Nothing is needed except the lines below that run from the one with "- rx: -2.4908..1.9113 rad" through the one with "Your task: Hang", repeated exactly.
══ Task data ══
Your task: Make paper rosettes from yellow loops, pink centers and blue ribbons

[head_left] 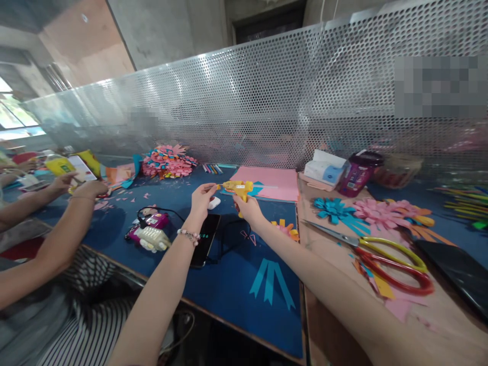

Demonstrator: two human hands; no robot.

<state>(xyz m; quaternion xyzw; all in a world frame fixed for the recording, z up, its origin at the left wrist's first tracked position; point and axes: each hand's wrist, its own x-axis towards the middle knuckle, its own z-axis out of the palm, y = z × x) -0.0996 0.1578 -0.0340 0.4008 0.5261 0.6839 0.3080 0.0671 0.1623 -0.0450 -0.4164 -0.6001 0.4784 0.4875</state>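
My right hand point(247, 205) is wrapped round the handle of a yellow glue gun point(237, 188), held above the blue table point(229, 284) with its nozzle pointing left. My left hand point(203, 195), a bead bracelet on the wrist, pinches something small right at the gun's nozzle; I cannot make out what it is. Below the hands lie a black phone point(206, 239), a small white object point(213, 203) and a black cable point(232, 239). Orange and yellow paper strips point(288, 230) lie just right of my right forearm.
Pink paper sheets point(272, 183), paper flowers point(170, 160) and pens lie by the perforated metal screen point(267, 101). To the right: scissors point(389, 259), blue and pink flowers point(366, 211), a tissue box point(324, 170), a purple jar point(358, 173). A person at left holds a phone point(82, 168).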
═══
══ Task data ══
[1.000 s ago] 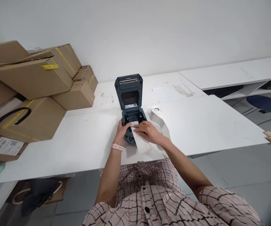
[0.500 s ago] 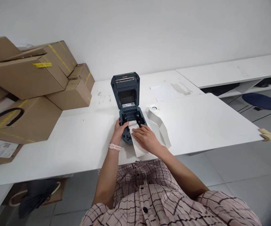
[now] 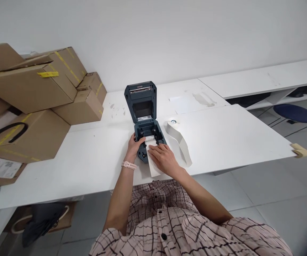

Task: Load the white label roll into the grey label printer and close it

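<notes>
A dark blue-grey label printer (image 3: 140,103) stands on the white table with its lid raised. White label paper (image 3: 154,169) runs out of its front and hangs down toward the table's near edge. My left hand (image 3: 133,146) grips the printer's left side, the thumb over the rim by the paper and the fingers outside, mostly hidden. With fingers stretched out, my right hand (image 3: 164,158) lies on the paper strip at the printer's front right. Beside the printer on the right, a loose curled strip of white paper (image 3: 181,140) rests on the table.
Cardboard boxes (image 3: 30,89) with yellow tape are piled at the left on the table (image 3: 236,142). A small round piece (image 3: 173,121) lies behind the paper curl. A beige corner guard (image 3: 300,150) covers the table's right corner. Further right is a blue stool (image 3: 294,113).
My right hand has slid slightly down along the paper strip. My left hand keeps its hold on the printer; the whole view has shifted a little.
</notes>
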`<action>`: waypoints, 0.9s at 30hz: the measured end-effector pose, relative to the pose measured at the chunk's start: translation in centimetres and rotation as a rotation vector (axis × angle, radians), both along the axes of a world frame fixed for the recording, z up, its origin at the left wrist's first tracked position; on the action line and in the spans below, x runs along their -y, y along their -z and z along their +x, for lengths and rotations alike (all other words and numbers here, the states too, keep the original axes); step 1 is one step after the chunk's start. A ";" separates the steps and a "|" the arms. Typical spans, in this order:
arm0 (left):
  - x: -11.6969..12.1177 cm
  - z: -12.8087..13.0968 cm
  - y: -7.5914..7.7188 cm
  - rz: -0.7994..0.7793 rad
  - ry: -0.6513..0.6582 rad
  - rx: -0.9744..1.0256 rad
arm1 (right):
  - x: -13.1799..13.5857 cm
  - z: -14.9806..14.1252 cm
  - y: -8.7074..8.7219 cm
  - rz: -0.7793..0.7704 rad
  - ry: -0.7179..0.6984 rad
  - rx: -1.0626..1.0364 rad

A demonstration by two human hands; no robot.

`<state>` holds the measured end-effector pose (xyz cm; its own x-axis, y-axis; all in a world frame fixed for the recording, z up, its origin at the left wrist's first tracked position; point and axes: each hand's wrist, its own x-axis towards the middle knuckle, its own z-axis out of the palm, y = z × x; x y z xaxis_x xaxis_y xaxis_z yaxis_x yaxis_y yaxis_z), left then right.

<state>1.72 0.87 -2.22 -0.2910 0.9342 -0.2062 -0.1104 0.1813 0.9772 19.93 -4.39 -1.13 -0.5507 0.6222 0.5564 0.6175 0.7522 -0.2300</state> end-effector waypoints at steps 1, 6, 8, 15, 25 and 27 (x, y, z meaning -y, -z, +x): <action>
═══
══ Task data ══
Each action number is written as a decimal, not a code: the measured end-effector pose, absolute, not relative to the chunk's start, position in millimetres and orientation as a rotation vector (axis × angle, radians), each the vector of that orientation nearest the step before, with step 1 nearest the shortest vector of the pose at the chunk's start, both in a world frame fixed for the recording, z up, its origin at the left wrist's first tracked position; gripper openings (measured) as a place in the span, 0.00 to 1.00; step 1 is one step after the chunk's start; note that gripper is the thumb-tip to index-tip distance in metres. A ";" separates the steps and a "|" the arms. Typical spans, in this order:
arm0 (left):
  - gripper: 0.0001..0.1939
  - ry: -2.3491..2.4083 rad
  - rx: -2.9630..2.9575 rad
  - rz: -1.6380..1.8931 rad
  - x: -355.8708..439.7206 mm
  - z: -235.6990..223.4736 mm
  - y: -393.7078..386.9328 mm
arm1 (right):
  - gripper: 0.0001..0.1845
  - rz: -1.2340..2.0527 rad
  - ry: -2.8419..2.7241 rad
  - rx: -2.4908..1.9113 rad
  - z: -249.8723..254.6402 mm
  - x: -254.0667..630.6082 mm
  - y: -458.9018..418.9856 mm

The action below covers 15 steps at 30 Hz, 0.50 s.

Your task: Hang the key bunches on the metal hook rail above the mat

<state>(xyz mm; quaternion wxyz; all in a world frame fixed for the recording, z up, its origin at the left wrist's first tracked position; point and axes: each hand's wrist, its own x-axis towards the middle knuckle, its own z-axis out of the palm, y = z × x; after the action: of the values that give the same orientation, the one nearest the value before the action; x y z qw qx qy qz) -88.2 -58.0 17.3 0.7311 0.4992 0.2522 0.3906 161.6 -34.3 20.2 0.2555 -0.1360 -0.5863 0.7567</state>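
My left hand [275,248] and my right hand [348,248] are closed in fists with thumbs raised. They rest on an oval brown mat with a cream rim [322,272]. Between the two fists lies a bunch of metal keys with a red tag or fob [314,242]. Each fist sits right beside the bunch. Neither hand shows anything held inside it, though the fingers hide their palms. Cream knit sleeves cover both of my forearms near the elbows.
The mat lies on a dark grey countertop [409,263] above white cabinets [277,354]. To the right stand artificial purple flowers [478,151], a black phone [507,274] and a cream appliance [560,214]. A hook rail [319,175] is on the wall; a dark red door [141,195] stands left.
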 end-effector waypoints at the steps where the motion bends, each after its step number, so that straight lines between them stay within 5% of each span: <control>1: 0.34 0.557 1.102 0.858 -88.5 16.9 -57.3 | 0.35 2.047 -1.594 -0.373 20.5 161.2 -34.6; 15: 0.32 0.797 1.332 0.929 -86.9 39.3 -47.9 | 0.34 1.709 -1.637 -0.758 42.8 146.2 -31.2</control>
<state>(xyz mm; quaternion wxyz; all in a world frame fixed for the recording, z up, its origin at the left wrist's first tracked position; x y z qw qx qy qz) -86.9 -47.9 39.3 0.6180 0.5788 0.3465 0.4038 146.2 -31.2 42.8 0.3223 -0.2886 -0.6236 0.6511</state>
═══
> [Exercise output]:
  - rx: -2.4908..1.9113 rad
  - z: -249.8723..254.6402 mm
  - x: -254.0667..630.6082 mm
  - y: -458.9018..418.9856 mm

The action below covers 15 steps at 30 Hz, 0.50 s.

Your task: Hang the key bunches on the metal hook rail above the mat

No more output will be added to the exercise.